As virtually every American schoolchild is taught, Keller was born in Tuscumbia, Alabama; a childhood illness left her blind and deaf. She learned to write and read with the help of a teacher, Anne Sullivan, and became the first deaf and blind person to complete college, graduating Radcliffe College with honors in 1904.

“What American schoolchildren are not taught is the depth of her humanistic values, which she never hesitated to express and which were once widely known,” Lipman responds, “Helen Keller’s full story needs to be told.”

In keeping with the Humanist spirit of reform, Keller became a fierce advocate for disabled women and other disadvantaged minorities. Keller was a founder of the American Civil Liberties Union, a loyal supporter of the National Association for the Advancement of Colored People, a suffragist, and a staunch supporter of Margaret Sanger’s efforts on behalf of reproductive rights. After hearing of the devastation the atomic bomb wrought on Hiroshima and Nagasaki, Keller visited the two cities and became a vociferous opponent of nuclear war.

In fact, her outspoken, egalitarian ideals prompted the FBI to keep tabs on her. During the McCarthy era they compiled such a significant file of her “subversive activity” that she felt compelled to write letters disavowing communist sympathies to conservative donors of the American Foundation for the Blind, who were taken aback at her impassioned socialist rhetoric.
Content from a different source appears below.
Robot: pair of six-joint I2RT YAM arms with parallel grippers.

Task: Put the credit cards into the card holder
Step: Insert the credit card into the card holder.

Keller shared the Humanist ideals of leading an ethical life and trying to better one’s world, writing, “Many persons have no idea of what constitutes true happiness. It is not attained through self-gratification but through fidelity to a worthy purpose.” Lipman says, “Her fearless advocacy demonstrated that—as the AHA has long argued—humankind and humankind alone should face its manifold obstacles with conviction and resolution without reliance on supernaturalism.”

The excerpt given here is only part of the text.